**What is required**:
Give the listing again word for word, excluding the pictures it contains.
#### Recorded information
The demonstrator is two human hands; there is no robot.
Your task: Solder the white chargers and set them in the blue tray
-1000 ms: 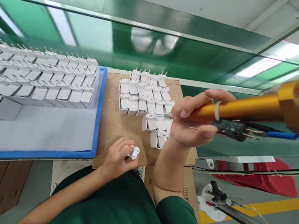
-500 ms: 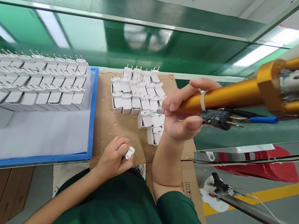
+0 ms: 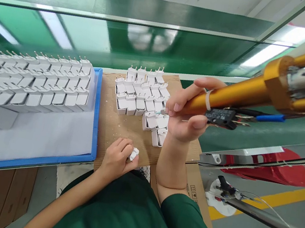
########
**Solution to this task**:
The demonstrator is two human hands; there is no robot.
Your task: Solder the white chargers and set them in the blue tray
-1000 ms: 
-500 ms: 
+0 ms: 

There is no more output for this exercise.